Work to be completed ->
Go through the data underneath and copy every line exactly.

Recorded data ->
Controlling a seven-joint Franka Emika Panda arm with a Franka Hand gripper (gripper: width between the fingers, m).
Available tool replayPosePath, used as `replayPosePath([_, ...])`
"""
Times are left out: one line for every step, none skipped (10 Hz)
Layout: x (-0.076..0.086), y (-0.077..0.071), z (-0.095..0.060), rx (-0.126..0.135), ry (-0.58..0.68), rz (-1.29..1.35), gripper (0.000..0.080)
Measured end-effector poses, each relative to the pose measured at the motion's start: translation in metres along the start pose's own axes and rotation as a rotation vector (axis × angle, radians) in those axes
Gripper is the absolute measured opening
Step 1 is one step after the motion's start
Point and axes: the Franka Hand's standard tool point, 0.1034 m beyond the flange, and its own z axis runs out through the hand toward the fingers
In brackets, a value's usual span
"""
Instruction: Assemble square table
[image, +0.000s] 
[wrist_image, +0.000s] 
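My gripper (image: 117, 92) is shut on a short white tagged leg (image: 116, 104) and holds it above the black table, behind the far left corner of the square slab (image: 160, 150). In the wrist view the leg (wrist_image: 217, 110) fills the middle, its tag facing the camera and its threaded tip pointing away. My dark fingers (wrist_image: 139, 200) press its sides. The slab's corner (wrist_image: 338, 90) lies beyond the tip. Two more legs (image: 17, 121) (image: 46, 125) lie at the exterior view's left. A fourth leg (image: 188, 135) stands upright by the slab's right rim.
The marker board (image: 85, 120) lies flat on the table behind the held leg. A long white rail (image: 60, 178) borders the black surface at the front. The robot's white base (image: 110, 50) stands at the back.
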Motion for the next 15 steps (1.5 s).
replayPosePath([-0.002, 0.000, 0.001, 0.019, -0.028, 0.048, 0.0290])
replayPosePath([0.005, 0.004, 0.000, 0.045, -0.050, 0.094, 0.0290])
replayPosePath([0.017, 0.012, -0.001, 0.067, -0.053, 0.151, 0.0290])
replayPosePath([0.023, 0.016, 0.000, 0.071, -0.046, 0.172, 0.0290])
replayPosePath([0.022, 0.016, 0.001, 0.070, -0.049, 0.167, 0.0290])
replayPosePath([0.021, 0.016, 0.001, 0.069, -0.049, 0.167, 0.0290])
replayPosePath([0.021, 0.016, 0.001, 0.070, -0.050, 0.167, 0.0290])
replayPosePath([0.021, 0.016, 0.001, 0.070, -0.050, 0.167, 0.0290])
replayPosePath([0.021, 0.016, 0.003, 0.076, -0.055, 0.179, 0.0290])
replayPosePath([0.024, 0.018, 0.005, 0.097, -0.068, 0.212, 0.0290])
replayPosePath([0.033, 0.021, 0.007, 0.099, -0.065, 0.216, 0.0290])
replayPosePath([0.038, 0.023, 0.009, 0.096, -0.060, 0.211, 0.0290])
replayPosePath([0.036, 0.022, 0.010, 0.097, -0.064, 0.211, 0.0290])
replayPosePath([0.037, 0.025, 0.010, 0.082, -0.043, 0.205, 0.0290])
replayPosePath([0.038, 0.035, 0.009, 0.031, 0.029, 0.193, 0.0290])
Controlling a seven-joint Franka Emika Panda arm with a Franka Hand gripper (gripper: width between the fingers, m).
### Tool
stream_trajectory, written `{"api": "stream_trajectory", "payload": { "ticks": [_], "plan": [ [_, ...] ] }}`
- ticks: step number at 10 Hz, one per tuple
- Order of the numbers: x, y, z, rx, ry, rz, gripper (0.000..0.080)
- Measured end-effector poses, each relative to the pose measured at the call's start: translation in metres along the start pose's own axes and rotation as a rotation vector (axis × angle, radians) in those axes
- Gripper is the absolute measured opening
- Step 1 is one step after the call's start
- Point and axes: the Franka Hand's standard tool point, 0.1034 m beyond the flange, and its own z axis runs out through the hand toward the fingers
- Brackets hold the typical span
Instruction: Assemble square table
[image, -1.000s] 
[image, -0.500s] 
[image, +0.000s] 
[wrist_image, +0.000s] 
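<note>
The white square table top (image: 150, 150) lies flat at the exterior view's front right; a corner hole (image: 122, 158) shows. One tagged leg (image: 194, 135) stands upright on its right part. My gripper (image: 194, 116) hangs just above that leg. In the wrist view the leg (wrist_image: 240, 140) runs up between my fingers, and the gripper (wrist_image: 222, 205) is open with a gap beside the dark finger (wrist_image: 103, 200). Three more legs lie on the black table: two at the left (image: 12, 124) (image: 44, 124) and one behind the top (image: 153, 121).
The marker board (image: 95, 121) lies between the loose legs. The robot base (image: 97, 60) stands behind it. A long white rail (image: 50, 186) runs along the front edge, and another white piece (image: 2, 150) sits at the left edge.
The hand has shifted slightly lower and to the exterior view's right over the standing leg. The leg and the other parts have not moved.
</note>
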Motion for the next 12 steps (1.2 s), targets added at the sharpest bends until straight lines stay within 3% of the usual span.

Written solution ->
Controlling a seven-joint Franka Emika Panda arm with a Franka Hand gripper (gripper: width between the fingers, m).
Available tool replayPosePath, used as `replayPosePath([_, ...])`
"""
Times are left out: one line for every step, none skipped (10 Hz)
Layout: x (-0.076..0.086), y (-0.077..0.071), z (-0.095..0.060), rx (-0.126..0.135), ry (-0.58..0.68), rz (-1.29..1.35), gripper (0.000..0.080)
Measured end-effector poses, each relative to the pose measured at the motion's start: translation in metres along the start pose's own axes and rotation as a rotation vector (axis × angle, radians) in those axes
Gripper is the absolute measured opening
Step 1 is one step after the motion's start
Point and axes: the Franka Hand's standard tool point, 0.1034 m beyond the flange, and its own z axis runs out through the hand toward the fingers
In brackets, a value's usual span
"""
Instruction: Assemble square table
[image, +0.000s] 
[wrist_image, +0.000s] 
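My gripper (image: 117, 92) is shut on a short white tagged leg (image: 116, 104) and holds it above the black table, behind the far left corner of the square slab (image: 160, 150). In the wrist view the leg (wrist_image: 217, 110) fills the middle, its tag facing the camera and its threaded tip pointing away. My dark fingers (wrist_image: 139, 200) press its sides. The slab's corner (wrist_image: 338, 90) lies beyond the tip. Two more legs (image: 17, 121) (image: 46, 125) lie at the exterior view's left. A fourth leg (image: 188, 135) stands upright by the slab's right rim.
The marker board (image: 85, 120) lies flat on the table behind the held leg. A long white rail (image: 60, 178) borders the black surface at the front. The robot's white base (image: 110, 50) stands at the back.
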Motion for the next 15 steps (1.5 s).
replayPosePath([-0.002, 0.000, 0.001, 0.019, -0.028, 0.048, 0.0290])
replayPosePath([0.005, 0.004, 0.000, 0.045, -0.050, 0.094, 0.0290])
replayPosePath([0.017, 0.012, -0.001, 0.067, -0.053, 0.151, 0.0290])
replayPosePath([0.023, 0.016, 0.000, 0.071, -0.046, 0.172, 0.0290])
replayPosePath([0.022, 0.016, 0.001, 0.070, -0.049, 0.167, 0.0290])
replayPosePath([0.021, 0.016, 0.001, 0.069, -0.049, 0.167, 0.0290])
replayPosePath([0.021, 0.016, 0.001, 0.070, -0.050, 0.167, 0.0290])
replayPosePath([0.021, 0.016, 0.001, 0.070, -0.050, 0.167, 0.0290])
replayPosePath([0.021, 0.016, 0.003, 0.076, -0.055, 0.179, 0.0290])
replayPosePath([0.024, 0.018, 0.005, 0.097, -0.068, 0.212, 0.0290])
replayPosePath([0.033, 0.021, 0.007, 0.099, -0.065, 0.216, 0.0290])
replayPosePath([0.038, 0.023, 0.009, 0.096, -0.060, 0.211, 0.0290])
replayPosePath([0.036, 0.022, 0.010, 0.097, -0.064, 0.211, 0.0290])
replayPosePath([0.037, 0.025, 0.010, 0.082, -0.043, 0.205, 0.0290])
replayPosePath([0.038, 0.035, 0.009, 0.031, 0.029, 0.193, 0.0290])
Controlling a seven-joint Franka Emika Panda arm with a Franka Hand gripper (gripper: width between the fingers, m).
### Tool
stream_trajectory, written `{"api": "stream_trajectory", "payload": { "ticks": [_], "plan": [ [_, ...] ] }}`
- ticks: step number at 10 Hz, one per tuple
- Order of the numbers: x, y, z, rx, ry, rz, gripper (0.000..0.080)
- Measured end-effector poses, each relative to the pose measured at the call's start: translation in metres along the start pose's own axes and rotation as a rotation vector (axis × angle, radians) in those axes
- Gripper is the absolute measured opening
- Step 1 is one step after the call's start
- Point and axes: the Franka Hand's standard tool point, 0.1034 m beyond the flange, and its own z axis runs out through the hand toward the fingers
- Brackets hold the typical span
Instruction: Assemble square table
[image, -1.000s] 
[image, -0.500s] 
[image, +0.000s] 
[wrist_image, +0.000s] 
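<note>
The white square table top (image: 150, 150) lies flat at the exterior view's front right; a corner hole (image: 122, 158) shows. One tagged leg (image: 194, 135) stands upright on its right part. My gripper (image: 194, 116) hangs just above that leg. In the wrist view the leg (wrist_image: 240, 140) runs up between my fingers, and the gripper (wrist_image: 222, 205) is open with a gap beside the dark finger (wrist_image: 103, 200). Three more legs lie on the black table: two at the left (image: 12, 124) (image: 44, 124) and one behind the top (image: 153, 121).
The marker board (image: 95, 121) lies between the loose legs. The robot base (image: 97, 60) stands behind it. A long white rail (image: 50, 186) runs along the front edge, and another white piece (image: 2, 150) sits at the left edge.
The hand has shifted slightly lower and to the exterior view's right over the standing leg. The leg and the other parts have not moved.
</note>
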Motion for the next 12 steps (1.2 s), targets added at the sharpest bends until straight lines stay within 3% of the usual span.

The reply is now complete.